WHAT THE EXERCISE ASKS:
Check each line of the listing for the word "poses" and report the ones that have it.

EXERCISE DATA:
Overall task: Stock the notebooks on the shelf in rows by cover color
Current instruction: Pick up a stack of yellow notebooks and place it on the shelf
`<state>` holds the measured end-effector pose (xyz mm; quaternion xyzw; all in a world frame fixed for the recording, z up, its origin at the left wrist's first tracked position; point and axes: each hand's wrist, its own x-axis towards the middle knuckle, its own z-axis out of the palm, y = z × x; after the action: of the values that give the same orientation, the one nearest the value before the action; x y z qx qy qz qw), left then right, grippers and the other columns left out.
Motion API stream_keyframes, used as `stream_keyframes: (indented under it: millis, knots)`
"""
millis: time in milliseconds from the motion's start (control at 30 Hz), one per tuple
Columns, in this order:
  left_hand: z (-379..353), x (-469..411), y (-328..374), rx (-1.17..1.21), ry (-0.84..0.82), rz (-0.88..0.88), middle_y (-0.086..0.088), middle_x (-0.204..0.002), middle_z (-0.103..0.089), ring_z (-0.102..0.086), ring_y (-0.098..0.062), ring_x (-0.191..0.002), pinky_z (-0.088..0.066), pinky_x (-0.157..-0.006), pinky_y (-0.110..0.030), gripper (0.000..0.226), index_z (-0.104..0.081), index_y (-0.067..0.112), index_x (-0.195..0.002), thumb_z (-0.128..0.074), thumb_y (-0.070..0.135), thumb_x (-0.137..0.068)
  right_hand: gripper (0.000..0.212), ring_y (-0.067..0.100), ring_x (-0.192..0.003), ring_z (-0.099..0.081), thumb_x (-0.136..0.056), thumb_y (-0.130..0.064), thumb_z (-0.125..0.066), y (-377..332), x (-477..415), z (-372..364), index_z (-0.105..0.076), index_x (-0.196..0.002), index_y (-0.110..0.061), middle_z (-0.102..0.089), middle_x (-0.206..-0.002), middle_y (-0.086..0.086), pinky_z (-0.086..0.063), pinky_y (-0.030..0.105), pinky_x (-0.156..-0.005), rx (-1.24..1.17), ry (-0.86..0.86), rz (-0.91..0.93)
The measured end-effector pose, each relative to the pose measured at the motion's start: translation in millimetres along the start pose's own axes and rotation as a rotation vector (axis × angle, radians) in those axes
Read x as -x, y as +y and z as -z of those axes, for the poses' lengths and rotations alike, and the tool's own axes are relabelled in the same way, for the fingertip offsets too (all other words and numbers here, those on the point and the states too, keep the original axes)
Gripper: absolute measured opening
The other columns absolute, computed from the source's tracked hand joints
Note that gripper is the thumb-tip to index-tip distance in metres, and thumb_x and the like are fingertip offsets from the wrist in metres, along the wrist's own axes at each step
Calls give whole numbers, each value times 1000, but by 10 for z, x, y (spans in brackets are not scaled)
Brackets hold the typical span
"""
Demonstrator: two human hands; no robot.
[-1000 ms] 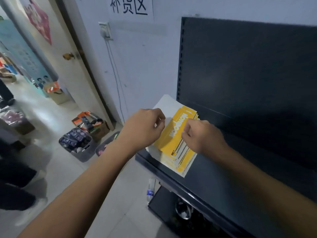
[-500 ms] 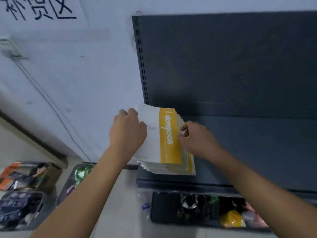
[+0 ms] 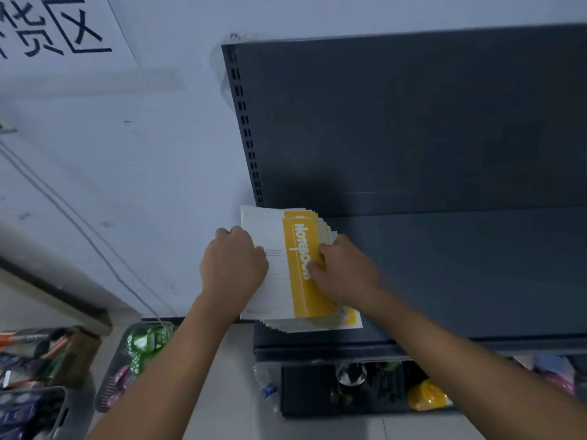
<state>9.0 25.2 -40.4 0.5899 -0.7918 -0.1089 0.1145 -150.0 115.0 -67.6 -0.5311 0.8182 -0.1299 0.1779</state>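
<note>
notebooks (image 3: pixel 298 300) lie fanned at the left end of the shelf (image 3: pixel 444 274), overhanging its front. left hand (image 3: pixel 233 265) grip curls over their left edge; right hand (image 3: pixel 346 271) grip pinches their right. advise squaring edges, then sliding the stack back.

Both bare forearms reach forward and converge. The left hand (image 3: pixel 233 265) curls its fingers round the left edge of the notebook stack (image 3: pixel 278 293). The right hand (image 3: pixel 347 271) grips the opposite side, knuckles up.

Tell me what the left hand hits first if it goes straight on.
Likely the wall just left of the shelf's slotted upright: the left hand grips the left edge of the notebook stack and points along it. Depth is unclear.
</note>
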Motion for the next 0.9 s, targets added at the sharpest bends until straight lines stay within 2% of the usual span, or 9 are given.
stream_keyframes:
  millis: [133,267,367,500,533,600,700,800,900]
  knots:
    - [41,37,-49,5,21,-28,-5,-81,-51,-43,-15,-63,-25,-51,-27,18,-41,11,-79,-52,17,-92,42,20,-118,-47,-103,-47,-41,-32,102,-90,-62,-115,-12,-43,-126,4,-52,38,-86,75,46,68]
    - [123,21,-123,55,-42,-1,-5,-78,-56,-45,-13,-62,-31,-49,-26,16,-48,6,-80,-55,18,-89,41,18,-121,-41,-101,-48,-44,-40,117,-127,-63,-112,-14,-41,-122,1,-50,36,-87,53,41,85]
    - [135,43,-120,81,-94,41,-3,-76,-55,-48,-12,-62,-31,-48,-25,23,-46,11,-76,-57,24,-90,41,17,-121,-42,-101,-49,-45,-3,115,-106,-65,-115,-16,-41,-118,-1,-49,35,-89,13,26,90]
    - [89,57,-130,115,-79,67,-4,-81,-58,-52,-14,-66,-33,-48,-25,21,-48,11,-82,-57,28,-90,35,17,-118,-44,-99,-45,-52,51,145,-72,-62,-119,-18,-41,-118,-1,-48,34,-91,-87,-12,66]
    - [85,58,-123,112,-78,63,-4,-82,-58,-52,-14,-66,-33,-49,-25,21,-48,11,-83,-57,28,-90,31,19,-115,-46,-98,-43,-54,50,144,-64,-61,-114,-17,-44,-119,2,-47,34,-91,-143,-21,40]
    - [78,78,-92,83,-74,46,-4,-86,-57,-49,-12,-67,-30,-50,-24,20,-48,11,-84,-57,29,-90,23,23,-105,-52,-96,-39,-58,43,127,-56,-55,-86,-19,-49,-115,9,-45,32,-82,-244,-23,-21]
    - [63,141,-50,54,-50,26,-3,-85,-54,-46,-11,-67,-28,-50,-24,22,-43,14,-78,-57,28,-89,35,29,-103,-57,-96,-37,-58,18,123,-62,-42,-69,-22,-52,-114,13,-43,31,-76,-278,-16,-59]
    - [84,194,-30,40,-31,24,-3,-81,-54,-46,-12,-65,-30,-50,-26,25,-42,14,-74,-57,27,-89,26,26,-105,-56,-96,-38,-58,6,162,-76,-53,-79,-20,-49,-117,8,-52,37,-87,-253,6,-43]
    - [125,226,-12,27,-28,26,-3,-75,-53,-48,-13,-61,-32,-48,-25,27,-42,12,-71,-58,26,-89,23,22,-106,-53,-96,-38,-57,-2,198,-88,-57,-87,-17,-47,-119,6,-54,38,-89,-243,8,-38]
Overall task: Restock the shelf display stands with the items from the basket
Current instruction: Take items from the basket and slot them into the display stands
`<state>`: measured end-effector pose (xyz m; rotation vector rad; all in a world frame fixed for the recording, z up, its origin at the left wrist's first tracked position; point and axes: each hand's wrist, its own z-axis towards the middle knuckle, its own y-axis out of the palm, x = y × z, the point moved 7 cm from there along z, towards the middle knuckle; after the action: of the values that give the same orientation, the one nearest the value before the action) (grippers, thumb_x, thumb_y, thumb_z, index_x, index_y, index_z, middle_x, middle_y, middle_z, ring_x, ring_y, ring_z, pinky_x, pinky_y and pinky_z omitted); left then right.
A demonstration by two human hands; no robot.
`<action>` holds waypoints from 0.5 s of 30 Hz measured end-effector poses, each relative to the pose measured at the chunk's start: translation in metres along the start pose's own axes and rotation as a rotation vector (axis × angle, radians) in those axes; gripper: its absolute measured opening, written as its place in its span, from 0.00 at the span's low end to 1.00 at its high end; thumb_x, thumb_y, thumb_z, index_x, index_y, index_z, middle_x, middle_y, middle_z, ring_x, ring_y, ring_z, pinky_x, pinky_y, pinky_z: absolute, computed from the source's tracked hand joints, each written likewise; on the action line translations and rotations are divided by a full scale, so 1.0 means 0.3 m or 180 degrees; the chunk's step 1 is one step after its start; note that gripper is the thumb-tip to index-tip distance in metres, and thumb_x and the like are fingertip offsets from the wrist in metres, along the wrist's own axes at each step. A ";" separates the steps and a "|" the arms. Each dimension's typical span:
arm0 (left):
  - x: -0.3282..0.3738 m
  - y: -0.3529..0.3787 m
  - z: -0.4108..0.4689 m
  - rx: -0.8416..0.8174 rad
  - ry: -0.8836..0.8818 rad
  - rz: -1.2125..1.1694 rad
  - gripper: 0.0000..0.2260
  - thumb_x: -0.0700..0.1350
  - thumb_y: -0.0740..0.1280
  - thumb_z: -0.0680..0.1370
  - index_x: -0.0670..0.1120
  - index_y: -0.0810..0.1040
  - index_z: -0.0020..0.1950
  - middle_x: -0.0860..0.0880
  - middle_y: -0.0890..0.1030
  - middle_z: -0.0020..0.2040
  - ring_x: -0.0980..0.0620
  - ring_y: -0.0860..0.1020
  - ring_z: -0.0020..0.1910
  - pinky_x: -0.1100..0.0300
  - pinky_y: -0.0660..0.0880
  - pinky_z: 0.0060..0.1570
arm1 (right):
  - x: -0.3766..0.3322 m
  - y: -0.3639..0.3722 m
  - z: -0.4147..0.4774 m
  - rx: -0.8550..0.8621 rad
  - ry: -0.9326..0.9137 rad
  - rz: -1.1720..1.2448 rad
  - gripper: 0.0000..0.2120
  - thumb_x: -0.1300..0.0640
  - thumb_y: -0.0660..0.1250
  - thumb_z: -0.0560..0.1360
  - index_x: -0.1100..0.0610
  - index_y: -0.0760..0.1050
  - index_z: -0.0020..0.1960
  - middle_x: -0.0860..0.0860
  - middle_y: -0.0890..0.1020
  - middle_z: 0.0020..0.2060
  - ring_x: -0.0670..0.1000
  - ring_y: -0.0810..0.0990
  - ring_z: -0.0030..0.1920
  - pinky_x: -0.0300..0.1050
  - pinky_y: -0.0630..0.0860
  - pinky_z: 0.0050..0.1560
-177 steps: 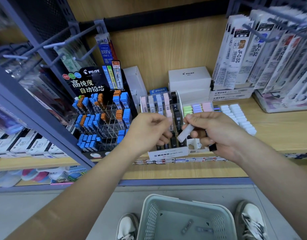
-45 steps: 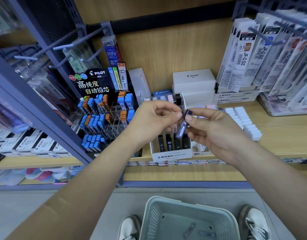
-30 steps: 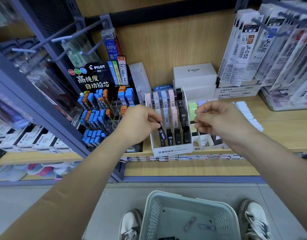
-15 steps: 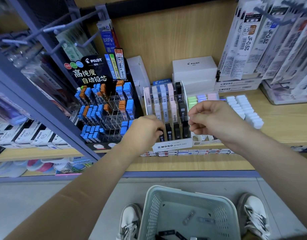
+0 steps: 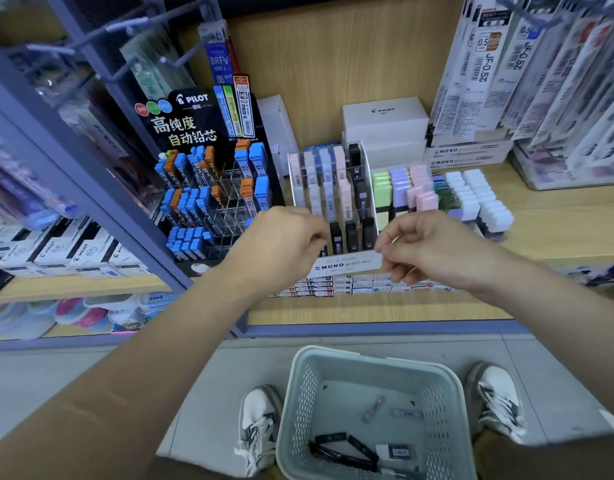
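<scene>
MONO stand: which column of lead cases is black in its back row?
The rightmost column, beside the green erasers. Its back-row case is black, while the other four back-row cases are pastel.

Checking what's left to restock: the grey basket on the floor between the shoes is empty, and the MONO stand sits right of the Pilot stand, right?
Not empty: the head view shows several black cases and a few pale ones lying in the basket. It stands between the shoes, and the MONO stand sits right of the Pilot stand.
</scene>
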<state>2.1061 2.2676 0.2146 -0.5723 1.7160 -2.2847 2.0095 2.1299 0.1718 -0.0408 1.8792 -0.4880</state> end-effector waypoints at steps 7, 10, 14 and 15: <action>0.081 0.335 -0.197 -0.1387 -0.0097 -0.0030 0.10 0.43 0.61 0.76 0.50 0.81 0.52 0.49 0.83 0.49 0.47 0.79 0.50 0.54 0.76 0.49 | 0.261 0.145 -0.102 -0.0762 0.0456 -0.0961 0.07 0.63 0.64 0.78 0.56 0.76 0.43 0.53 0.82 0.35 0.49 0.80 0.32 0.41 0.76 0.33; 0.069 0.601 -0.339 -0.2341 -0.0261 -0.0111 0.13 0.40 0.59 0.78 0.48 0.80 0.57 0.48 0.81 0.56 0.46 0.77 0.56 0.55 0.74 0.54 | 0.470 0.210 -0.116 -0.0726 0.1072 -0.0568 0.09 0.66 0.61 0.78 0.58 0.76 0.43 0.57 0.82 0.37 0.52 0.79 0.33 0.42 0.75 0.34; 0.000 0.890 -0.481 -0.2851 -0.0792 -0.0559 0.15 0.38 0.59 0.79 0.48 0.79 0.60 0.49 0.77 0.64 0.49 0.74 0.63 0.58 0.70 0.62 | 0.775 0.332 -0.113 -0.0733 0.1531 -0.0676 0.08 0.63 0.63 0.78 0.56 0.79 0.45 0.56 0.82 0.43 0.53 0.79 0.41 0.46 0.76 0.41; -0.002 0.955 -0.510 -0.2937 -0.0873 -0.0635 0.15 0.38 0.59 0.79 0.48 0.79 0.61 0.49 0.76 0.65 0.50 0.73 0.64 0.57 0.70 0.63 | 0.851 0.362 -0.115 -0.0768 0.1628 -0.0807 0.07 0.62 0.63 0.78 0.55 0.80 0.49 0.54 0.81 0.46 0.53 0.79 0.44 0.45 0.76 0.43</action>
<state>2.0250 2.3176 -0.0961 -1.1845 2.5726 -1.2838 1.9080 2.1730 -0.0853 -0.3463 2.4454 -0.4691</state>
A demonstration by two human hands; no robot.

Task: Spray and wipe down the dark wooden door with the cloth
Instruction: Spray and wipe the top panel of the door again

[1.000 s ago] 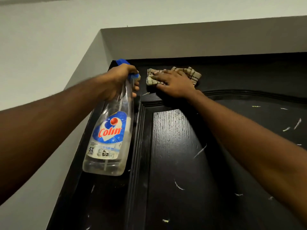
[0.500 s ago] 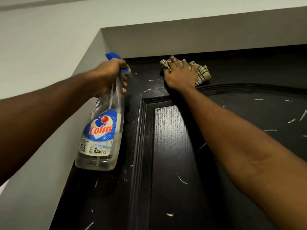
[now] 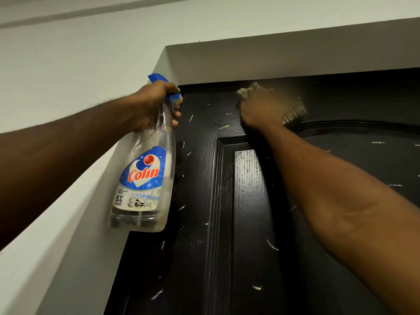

ANSWER BELOW:
Read x as -x, y as +y and z as -z of those axes, for the poses' lengths and rotations alike, and the tool's own axes are relabelled in the same way, for the fingertip offsets too (all other words and numbers here, those on the point and the states too, keep the original axes)
`<action>` holds waypoints from 0.5 s of 30 Hz measured end-effector poses, each relative to the pose measured at the chunk's start: translation in metres along the start pose's own axes and rotation as a rotation vector (axis × angle, radians) in those axes; gripper: its absolute measured opening, written as its place in its span, from 0.00 at the span's low end to 1.00 at its high end; thumb_x, thumb_y, thumb_z, index_x, index_y, index_z, middle_x, middle_y, middle_z, ring_x, ring_y, ring_z, pinky_x, pinky_y, pinky_z: absolute, computed from the source's tracked hand joints, each written likewise; on the action line translations and rotations are divided by a full scale, so 1.0 means 0.3 m or 180 degrees; the chunk's step 1 is one step after its start; note that gripper is the thumb-tip to index-tip distance in metres, and thumb_x and the like are fingertip offsets from the wrist in metres, along the wrist's own axes at each step. A ";" separates the steps and a "|" the arms. Each dimension's typical span:

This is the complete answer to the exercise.